Im Vergleich dazu sind die Menschen aus der äußeren Welt nur kleine Zeichnungen, die hinter der Haustür der normalen Welt existieren. Man könnte sich natürlich fragen, ob Dr. Baxter später aus diesem Grund mit Max einen Vertrag abschließt, um ihn länger in diesem „Wunderland“ wie Alice zu halten.
Als der Anwalt, der den Vertrag abschließt – Duncan Wedderburn – auftaucht, beginnt für Bella eine neue Phase ihres Lebens, die den Film plötzlich mit Farben erfüllt. Dies wird dadurch bestimmt, dass sie anfängt die Pubertät zu erleben, was aber ironischerweise durch übermäßiges „Fortpflanzungsbegehren“ revolutioniert wird. Außerdem zeigt sie sich ganz pubertär, indem sie Fernweh verspürt und trotz aller Redflags sich selbst und die Welt entdeckt und sich auf eine Reise begibt, unterstützt vom Frauenheld Duncan Wedderburn.
Genau wie Bellas Kleidung demonstriert auch die Umgebung ihre innere Metamorphose. Jedes Reiseziel wird originell und ungewöhnlich präsentiert. Man bemerkt viele surrealistische und Steampunk-Elemente, die die Landschaften erfüllen. Trotz Bellas einfacher Sprechweise teilt sie sehr tiefgründige Gedanken zu vielen Themen über soziale zwischenmenschliche Beziehungen. Diese Entwicklung wirft Fragen auf über Liebe und Ethik sowie Männlichkeit auf, was man anhand von Duncans anständigem Kampf, wie in Tanzszenen, sowie wörtlich gegen alle und gegen Bella selbst, wegen ihrer Liebe und Anerkennung, gut ablesen kann. Dies ist wieder ein ironisches Kontrastspiel das zeigt wie „eine starke Figur“ versucht ihr empfindliches Inneres durch Dominanzschichten zu verbergen. Neben der sehr förmlichen Hauptlinie des Plots zeigt „Poor Things“ auch die Bedeutung von Frauen in der Gesellschaft, was ähnlich in der neuen Barbie-Erscheinung erwähnt wurde, auf.

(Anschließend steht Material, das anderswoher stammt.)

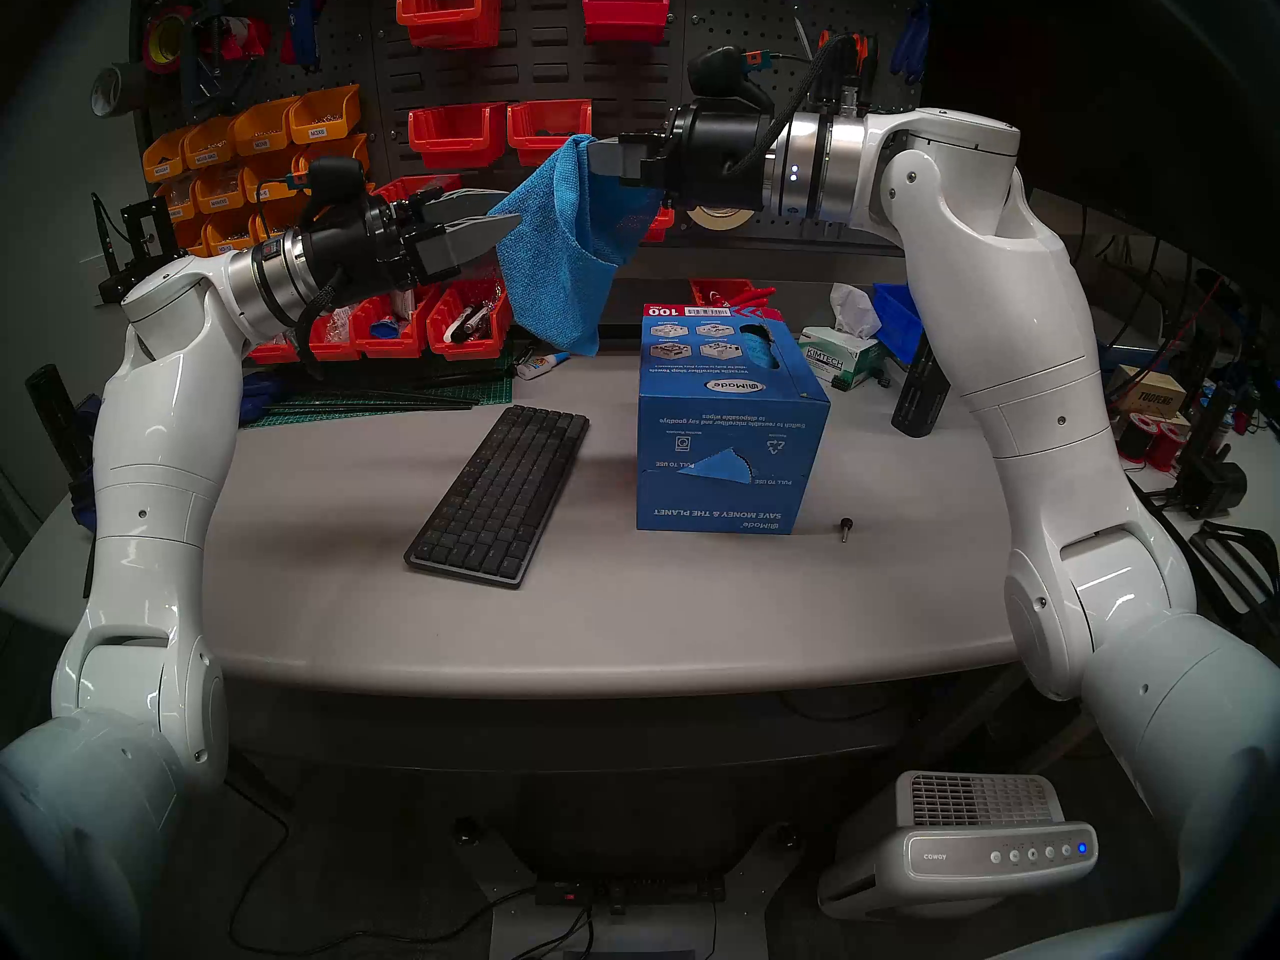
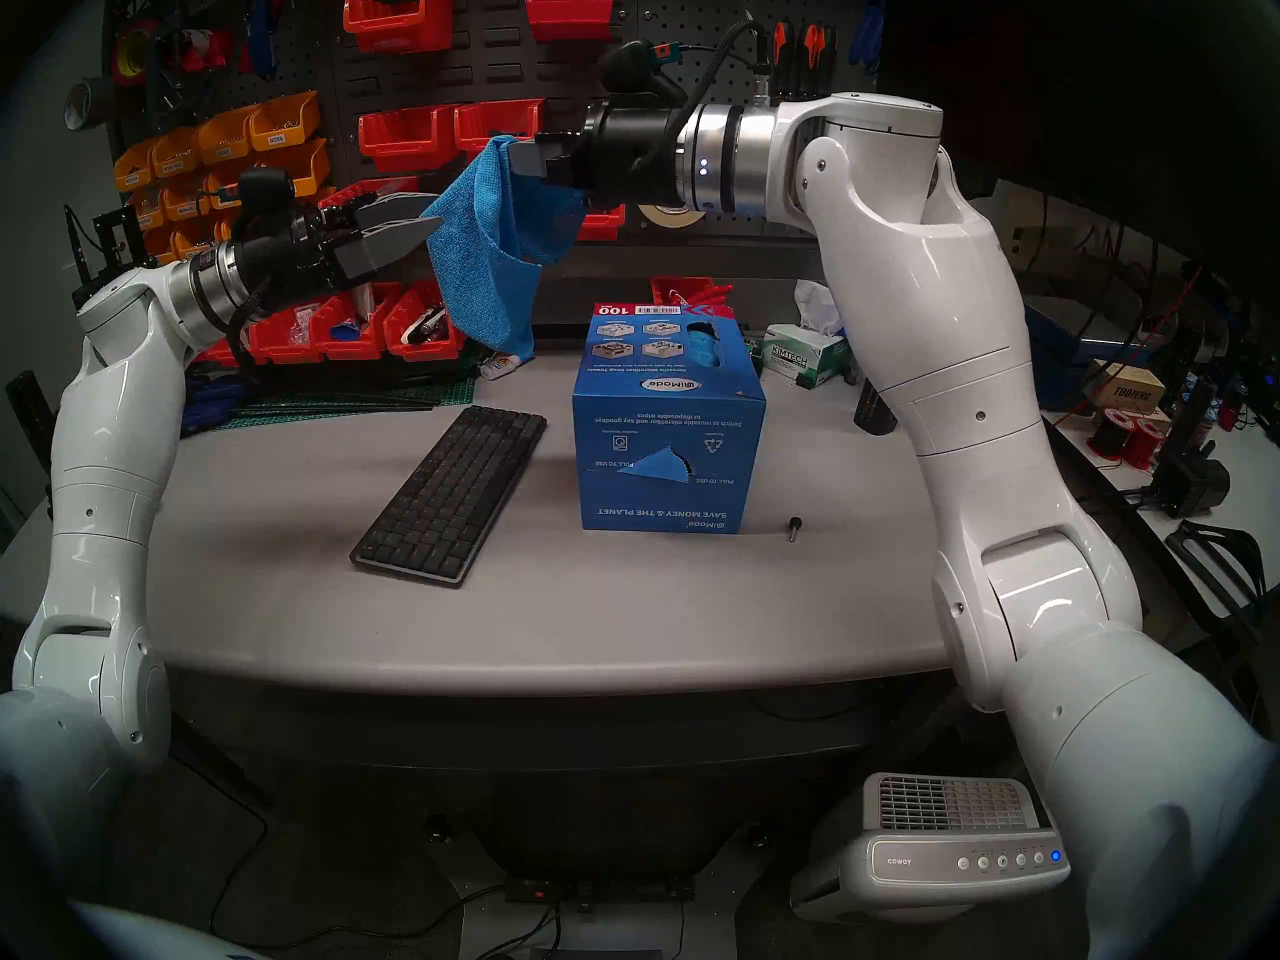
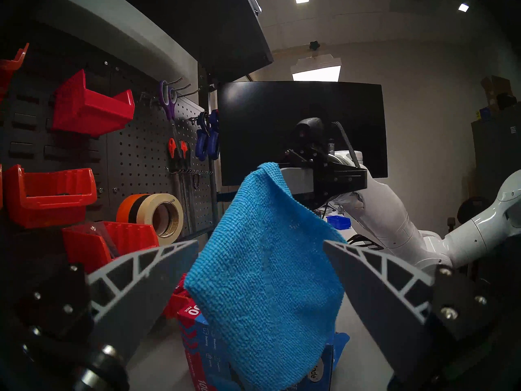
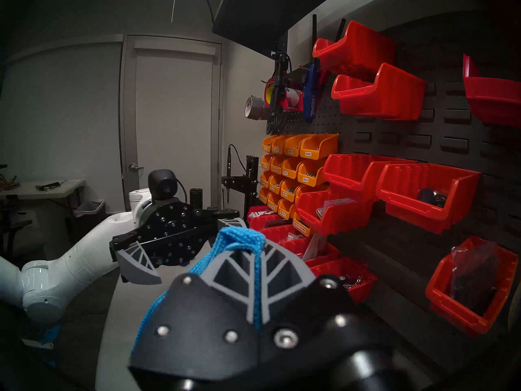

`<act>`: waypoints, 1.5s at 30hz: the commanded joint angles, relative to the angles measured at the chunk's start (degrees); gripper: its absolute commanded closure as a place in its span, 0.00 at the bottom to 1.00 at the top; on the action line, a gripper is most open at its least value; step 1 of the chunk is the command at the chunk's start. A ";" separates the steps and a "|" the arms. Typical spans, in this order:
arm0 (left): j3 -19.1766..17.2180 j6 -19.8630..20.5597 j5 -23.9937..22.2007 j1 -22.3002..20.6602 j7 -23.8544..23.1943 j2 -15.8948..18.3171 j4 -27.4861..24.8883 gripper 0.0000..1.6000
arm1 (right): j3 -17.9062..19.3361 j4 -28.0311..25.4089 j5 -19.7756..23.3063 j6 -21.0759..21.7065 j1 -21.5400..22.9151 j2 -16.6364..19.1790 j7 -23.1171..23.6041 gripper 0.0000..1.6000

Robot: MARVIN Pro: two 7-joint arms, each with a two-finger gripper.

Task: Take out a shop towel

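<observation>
Right gripper pinches the towel by its top corner; it hangs long-axis down, right beside the left gripper's spread tips.

Grey table bears keyboard, blue box.

Four fisheye views: two from the head, one from each wrist.

The two head views look down from above the near edge of the table, nearly alike, sharing the keyboard at 9 o'clock of the blue box and the pegboard at 12. The left wrist view looks sideways, close behind its pincer, onto the shop towel and the right pincer. The right wrist view faces back the opposite way, seeing the left pincer.
</observation>
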 commanded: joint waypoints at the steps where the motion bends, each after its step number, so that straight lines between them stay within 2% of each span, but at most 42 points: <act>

Was kann ich abschließend sagen?
Der Film lohnt sich nicht nur, weil er spannend und unterhaltsam ist, wenn man die Entwicklung der Hauptfigur betrachtet, ähnlich wie in „Flowers for Algernon“ von Daniel Keyes oder „Heart of a Dog“ von Mikhail Bulgakov, sondern auch, weil er wichtige Gedanken zum Nachdenken anregt. Auf jeden Fall ist der Film für mich zu einem meiner Lieblingsfilme geworden.